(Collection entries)
+++++

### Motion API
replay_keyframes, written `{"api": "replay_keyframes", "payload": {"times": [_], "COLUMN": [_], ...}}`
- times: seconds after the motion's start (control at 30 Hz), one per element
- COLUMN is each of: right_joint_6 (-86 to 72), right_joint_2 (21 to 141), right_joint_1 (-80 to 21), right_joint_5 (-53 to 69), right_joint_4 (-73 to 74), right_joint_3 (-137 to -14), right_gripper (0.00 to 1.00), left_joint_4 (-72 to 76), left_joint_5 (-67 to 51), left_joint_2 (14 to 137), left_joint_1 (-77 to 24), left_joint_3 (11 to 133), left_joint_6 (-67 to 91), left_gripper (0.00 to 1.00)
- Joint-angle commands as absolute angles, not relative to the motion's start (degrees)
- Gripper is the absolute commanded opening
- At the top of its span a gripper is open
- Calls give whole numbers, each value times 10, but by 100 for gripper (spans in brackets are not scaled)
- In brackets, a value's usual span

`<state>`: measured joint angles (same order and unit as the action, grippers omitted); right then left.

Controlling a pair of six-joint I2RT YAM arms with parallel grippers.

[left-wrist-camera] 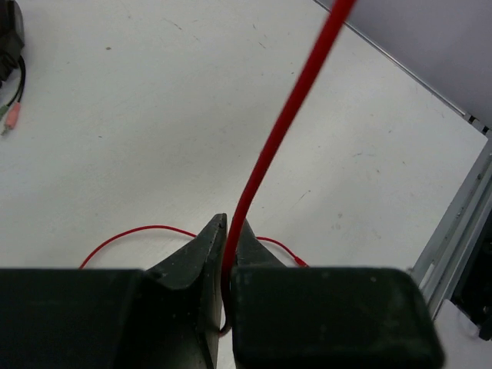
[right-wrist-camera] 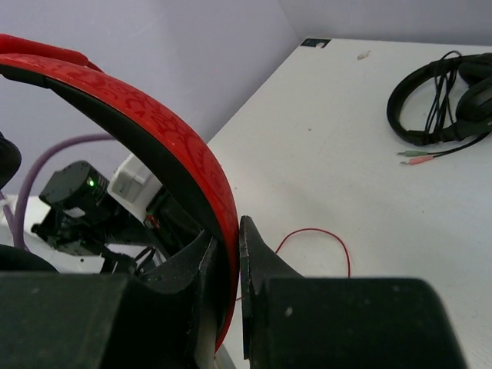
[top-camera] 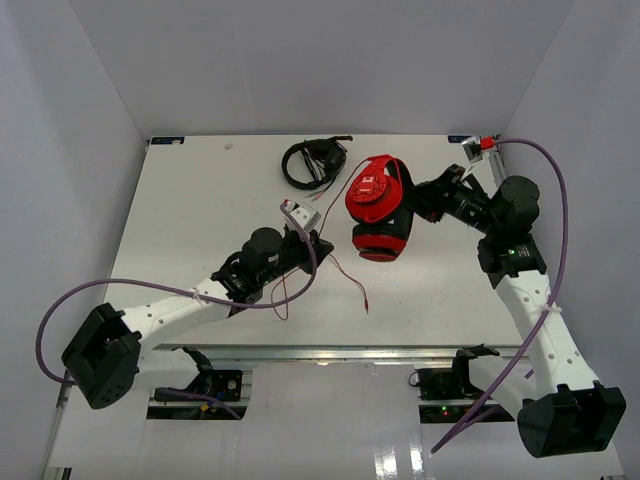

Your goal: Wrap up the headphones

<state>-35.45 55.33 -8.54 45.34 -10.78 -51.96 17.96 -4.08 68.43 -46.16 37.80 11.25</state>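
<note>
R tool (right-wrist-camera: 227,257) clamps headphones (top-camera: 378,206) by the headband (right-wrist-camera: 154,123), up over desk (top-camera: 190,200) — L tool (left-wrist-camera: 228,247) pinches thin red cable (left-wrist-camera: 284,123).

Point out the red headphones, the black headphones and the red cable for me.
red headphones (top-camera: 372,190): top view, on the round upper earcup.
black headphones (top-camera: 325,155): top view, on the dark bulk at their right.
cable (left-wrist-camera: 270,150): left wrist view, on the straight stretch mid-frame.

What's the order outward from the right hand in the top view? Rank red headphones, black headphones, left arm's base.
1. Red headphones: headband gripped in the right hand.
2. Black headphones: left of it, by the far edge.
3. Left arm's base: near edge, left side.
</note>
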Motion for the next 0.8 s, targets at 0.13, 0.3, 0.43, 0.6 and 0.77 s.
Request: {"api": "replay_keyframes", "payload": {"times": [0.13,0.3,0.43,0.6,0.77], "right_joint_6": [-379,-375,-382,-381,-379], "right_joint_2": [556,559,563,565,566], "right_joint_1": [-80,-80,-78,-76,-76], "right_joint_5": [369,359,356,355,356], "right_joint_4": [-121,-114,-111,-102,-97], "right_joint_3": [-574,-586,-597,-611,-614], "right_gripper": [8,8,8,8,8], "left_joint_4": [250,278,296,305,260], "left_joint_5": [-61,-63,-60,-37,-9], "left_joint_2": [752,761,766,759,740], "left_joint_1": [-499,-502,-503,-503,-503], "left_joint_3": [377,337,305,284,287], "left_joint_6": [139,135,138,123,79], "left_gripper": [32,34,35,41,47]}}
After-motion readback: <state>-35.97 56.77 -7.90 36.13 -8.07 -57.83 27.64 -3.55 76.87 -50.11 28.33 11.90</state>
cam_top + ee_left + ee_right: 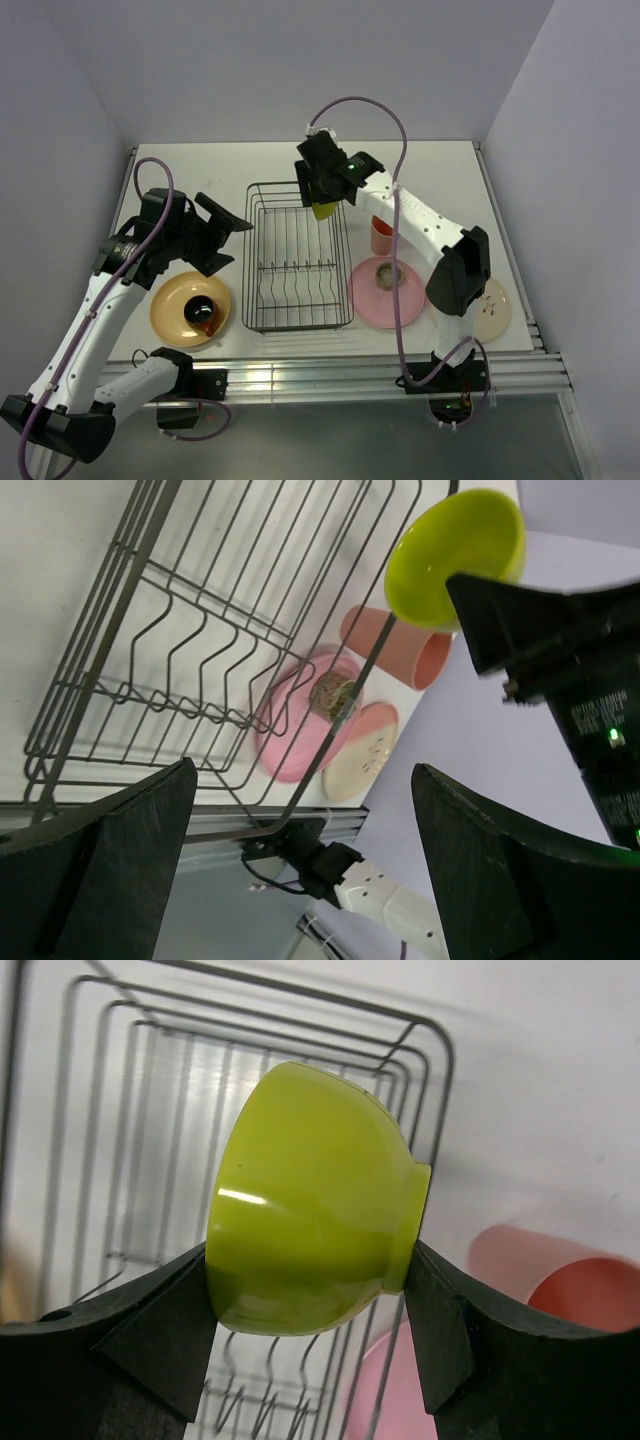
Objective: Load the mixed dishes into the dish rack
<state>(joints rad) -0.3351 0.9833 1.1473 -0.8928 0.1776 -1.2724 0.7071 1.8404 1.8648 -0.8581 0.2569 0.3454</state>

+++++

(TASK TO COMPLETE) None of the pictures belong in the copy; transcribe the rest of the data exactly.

(ANSWER TO THIS TASK)
### Motion API
replay_keyframes, written `{"api": "replay_keyframes", "payload": {"times": [_], "COLUMN": [_], ...}}`
- times: seconds after the motion's start (control at 30 Hz), one per element
- COLUMN is each of: right_joint_6 (-86 to 72), right_joint_2 (21 to 141), right_joint_1 (-80 to 21), right_joint_5 (-53 to 69), right_joint_4 (-73 to 74), right_joint_3 (-137 to -14), right_gripper (0.00 to 1.00), left_joint_4 (-72 to 76), left_joint_5 (-67 to 51), left_joint_2 (14 to 137), left_joint_1 (-77 to 24), left_joint_3 (11 to 133), left_joint_6 (-67 to 91), left_gripper (0.00 to 1.00)
- Joint-angle commands as absolute angles, not relative to the motion's start (degrees)
- Gripper is the absolute commanded opening
- At the top of its span a gripper is open
- Calls give whole numbers, each value times 10, but by 100 for gripper (spans in brackets are not scaled)
- In brackets, a value's usual span

`<state>`: measured joint angles (same order and unit as the action, grippers omitted); right then left.

Controlling a pair of six-joint I2RT YAM arms with parallel grippers.

[left-wrist-camera] 
[right-wrist-camera] 
[top-camera] 

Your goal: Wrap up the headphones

<state>-35.45 55.33 -8.54 45.34 -10.78 -51.96 17.96 -4.08 68.43 -46.16 37.80 11.25</state>
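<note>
R tool (right-wrist-camera: 227,257) clamps headphones (top-camera: 378,206) by the headband (right-wrist-camera: 154,123), up over desk (top-camera: 190,200) — L tool (left-wrist-camera: 228,247) pinches thin red cable (left-wrist-camera: 284,123).

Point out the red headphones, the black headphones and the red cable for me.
red headphones (top-camera: 372,190): top view, on the round upper earcup.
black headphones (top-camera: 325,155): top view, on the dark bulk at their right.
cable (left-wrist-camera: 270,150): left wrist view, on the straight stretch mid-frame.

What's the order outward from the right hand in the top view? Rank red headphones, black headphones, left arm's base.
1. Red headphones: headband gripped in the right hand.
2. Black headphones: left of it, by the far edge.
3. Left arm's base: near edge, left side.
</note>
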Motion for the next 0.8 s, targets at 0.13, 0.3, 0.43, 0.6 and 0.77 s.
Request: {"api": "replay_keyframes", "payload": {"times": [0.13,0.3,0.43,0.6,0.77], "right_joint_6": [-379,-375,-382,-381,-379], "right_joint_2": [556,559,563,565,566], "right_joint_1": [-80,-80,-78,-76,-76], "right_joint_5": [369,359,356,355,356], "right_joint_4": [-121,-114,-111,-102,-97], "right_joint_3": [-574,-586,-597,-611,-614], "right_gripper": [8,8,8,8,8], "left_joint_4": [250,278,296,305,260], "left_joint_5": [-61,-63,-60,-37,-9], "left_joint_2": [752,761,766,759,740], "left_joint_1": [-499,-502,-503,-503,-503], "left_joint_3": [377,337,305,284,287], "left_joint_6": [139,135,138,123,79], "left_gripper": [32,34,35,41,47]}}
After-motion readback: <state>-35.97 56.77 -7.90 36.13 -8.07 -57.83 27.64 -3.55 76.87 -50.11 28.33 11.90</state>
cam_top + ee_left + ee_right: 
Objective: Load the mixed dishes into the dish rack
<state>(joints rad) -0.3351 0.9833 1.1473 -0.8928 0.1776 -1.2724 0.7071 1.8404 1.8648 -0.8581 0.2569 0.3454</state>

Output for the exercise is now complete.